= Anthropause =

Global reduction in modern human activity during the COVID-19 pandemic

The anthropause was a global reduction in modern human activity, especially travel, that occurred during the COVID-19 pandemic, particularly in March and April 2020. It was coined by a team of researchers in June 2020 in an article discussing the positive impact of the COVID-19 lockdown on wildlife and environment. The scientific journal that published the commentary, Nature Ecology and Evolution, selected the topic for the cover of its September issue, with the headline "Welcome to the anthropause". Oxford Languages highlighted the word "anthropause" in its 2020 Words of an Unprecedented Year report.

== Etymology ==
The word is a blended lexical item with phonological overlap, combining the prefix anthropo-, from anthropos (Ancient Greek: ἄνθρωπος) meaning "human", and the Greek word "pause" (Ancient Greek: παῦσις or Modern Greek: παύση); its literal translation is "human pause". In the Nature Ecology and Evolution article the authors explained that they noticed that people had started referring to the lockdown period as the Great Pause, however they felt that a more precise term would be considered helpful.

Anthropause is a neologism which has been used by social-media users, scientists, journalists, artists, and photographers, amongst others. William Gibson, the speculative fiction writer who coined the term "cyberspace" in 1982, posted a tweet on 23 June 2020 simply entitled "The Anthropause", linking to the article that introduced the term.

== Impact ==
Several global research projects are underway to investigate the effects of the COVID-19 anthropause. For example, a July 2020 study documented a global reduction of high-frequency seismic noise. A study published in 2022 showed correlations between air pollution and some human activities in several metropolitan regions of the United States. Another study, the COVID-19 Bio-Logging Initiative, uses animal tracking data collected before, during, and after lockdown, to assess how changes in human activity levels affected the movements and behaviour of a wide range of marine, terrestrial, and avian species. The Biological Conservation Journal published a special issue reuniting many scientific articles on the effects of the lockdowns on wildlife. The impacts were mitigated, with some species benefiting from the break in human activities, while others suffered from the break in conservation efforts. Because lockdown limitations largely prevented researchers from collecting ecological data in the field, most investigations of lockdown effects are limited to changes in activity patterns and distribution of species, or to incidents reported by the general population (e.g. number of car collisions with wildlife). Still, some teams managed to gather information on how the reduced human activity has affected physiological or demographic traits.

In 2021, an article published in The Geographical Journal historically situated the COVID-19 anthropause among other anthropause events that led to significant reductions in human activity, such as the Chernobyl nuclear disaster and the formation of the Korean Demilitarized Zone. The authors drew attention to how the anthropause was experienced unevenly by different groups of people and animals, and shed light on a range of pre-existing inequalities as many humans were not afforded the opportunity to pause during this time.

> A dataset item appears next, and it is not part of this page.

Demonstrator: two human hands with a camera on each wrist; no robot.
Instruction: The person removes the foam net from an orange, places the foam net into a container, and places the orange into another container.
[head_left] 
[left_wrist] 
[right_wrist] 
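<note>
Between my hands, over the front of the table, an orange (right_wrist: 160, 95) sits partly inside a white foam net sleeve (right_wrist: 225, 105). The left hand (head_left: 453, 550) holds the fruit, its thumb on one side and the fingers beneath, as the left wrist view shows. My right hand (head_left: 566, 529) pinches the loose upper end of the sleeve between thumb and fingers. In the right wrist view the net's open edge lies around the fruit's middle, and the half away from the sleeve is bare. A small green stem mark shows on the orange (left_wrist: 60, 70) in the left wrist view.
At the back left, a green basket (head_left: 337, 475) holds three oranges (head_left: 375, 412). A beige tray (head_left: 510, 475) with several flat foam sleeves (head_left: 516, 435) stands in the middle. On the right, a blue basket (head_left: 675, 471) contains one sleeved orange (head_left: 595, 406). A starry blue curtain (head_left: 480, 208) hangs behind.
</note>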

A paper published in December 2025 reported that a study of the dark-eyed junco population at the University of California, Los Angeles (UCLA) reports that the bill sizes and shapes of the birds changed during the anthropause. Prior to the Covid-19 restrictions the bill morphologies of the junco campus population were significantly different from local wild populations, thought at the time to be at least partly due to their diet being mostly the remains of processed foods consumed by campus humans. Birds born during the lockdown had bills that more closely resembled local wildland birds. After the lifting of pandemic restrictions the bills of hatchlings quickly returned to pre-Covid morphology. The paper's authors believe this is the first time morphological changes in wildlife in response to the anthropause have been documented.